Does your day-to-day life make you feel like you’re stuck in a rut? Do you have the desire to try something different but don’t want to change your whole life? Maybe a creativity infusion is what you need!
Think of creativity as self-care.
It has benefits that are good for brain health, body health, and it’s just plain fun! And who doesn’t need more stress-busting, brain-boosting activity?
Increasing the amount of creative activity in your life often involves some creative thinking. Real factors like time and money are often what keep people from exercising their creative muscles.
But with a little self-assessment and a bit of planning, you can get your creative on like crazy!
Getting started with creativity as self-care
How much time do you have? How much money can you invest in your creative endeavors? What roadblocks are in your way?
Understanding what your limitations are from the start is important. It lets you know that you’ll be able to keep up with whatever creative endeavor you undertake. And it will keep it from being disappointed, too.
As for WHAT creative endeavor to try, start with thinking about things you liked to do as a child. Maybe you could always be found with a pile of colored pencils around, drawing your world as you saw it. Or perhaps you were known as a fantastic storyteller, weaving tales to entertain friends and family. Or maybe you were the girl who loved pretend play.

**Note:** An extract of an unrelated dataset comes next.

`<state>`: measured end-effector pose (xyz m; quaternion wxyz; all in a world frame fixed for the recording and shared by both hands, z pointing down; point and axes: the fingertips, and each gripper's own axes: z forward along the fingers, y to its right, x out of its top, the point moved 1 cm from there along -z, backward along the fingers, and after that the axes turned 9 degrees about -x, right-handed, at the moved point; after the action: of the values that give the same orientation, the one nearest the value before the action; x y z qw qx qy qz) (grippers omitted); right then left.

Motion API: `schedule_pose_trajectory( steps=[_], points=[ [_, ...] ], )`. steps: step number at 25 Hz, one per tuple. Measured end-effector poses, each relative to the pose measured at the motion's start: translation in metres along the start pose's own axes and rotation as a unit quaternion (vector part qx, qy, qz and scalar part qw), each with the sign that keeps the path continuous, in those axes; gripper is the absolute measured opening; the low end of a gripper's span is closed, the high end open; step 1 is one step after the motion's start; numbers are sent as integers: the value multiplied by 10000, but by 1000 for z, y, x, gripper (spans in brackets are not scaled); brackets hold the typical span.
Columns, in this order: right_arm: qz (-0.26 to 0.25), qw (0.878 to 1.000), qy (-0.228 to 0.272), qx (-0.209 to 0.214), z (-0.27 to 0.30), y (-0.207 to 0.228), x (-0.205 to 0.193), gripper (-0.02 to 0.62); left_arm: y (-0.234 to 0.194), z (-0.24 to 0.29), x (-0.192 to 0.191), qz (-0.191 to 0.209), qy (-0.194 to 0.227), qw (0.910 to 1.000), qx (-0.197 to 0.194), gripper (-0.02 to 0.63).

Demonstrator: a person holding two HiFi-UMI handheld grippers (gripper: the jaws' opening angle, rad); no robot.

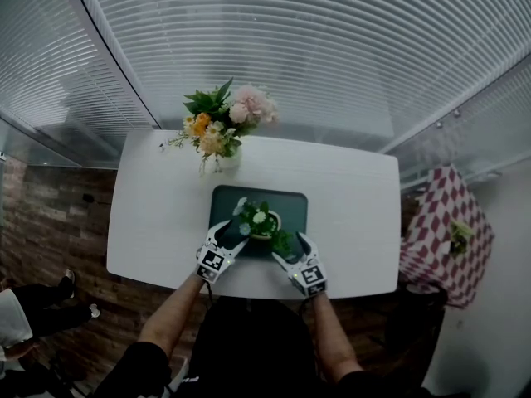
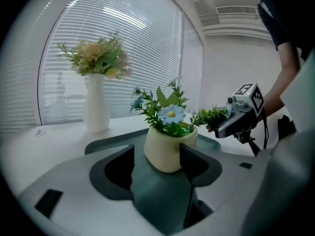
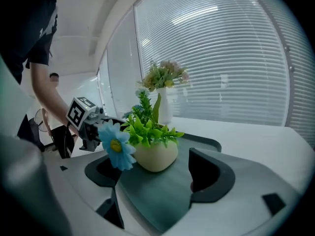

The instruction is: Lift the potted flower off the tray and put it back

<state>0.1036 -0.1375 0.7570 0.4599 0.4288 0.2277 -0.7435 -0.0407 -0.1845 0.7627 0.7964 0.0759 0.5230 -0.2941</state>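
Head view sets the white table [image 1: 149,222] across the middle of the frame, the dark green tray [image 1: 292,199] at its centre, and a white vase of flowers [image 1: 222,135] just above the tray's upper left. The potted flower [image 1: 260,222] stands upright on the tray's lower half. Left gripper [image 1: 228,237] and right gripper [image 1: 290,251] flank it from below, jaws spread, clasping nothing. Each cube bears a black-and-white square marker [image 1: 211,263].
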Motion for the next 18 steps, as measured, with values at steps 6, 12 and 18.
schedule_pose_trajectory(
  steps=[6,12,18],
  points=[
    [-157,9993,-128,302,15,-2,-3,371,0,4,1,-23,46,9998,-204,268],
    [-271,9978,-208,576,26,-9,-5,371,2,7,-11,181,-48,9985,-514,273],
    [-444,9955,-252,800,35,-13,-7,371,4,14,-17,438,-203,9957,-793,275]
  ],
)
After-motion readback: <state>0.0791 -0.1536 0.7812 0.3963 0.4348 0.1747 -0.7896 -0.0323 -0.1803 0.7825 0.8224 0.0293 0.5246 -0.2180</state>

(I was the latter. My whole childhood was made up of me being the teacher and my friends, brother, or stuffed animals being my students. Sometimes creativity and reality are tightly intertwined!)
You can also explore creative outlets that you wanted to do as a child but never could. Perhaps you dreamed of learning a musical instrument or taking dance lessons, but your family couldn’t afford it. Of maybe you grew up in a home that didn’t tolerate mess making. If you’re idea of getting creative involves lots of materials and a messy process, enjoy being in charge of your fate now!

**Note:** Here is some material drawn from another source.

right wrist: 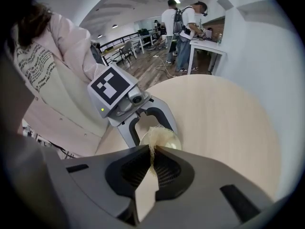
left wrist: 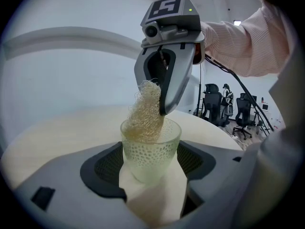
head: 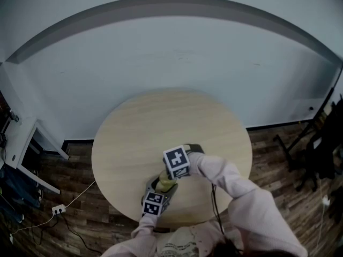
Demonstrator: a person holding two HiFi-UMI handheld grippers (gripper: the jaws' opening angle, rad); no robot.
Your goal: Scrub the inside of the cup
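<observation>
I look down on a round, pale wooden surface [head: 161, 127] standing on a dark plank floor [head: 278, 159] in front of a plain light wall. Both tools meet near the edge of the surface closest to me. The left gripper [left wrist: 150, 163] holds a small frosted cup [left wrist: 151, 159] of pale green with a dotted pattern. Its fingers are spread wide, one pad pressing on each side of the cup's wall. The cup stands upright with its mouth facing up. I cannot tell whether its base touches the surface or hangs just above it. The right gripper [right wrist: 152, 150] comes steeply down from above. Its fingers are closed tight on the thin upper edge of a straw-coloured mesh scrubber [left wrist: 145, 111]. The lower part of the scrubber sits inside the cup, against the inner wall, while its frayed top rises above the rim. The tip of the right gripper is just at the rim on the cup's right side. A pink sleeve [left wrist: 248, 42] reaches in behind that gripper. Far off, black office chairs [left wrist: 228, 109] stand on the floor, and in the right gripper view two people [right wrist: 183, 30] stand at a white desk.
</observation>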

How creativity bolsters brain power
Especially for women in perimenopause and beyond, engaging in creative activities fires up the brain centers to keep memory fog at bay. For most people, undertaking creative action– whether its writing or knitting or dancing– uses parts of the brain you don’t use in the rest of your daily life.By learning new things and asking your brain to work in unusual-to-you ways, you’re exercising your brain. Laying down new neural pathways is excellent preventative healthcare for your brain.
Creativity also reduces your stress levels. Lower stress has a cascade of positive benefits. For the brain, lower stress means less risk of dementia. For the body, lower stress means less risk of high blood pressure, weight gain, and heart disease.
Creativity as self-care is a can’t-lose experience!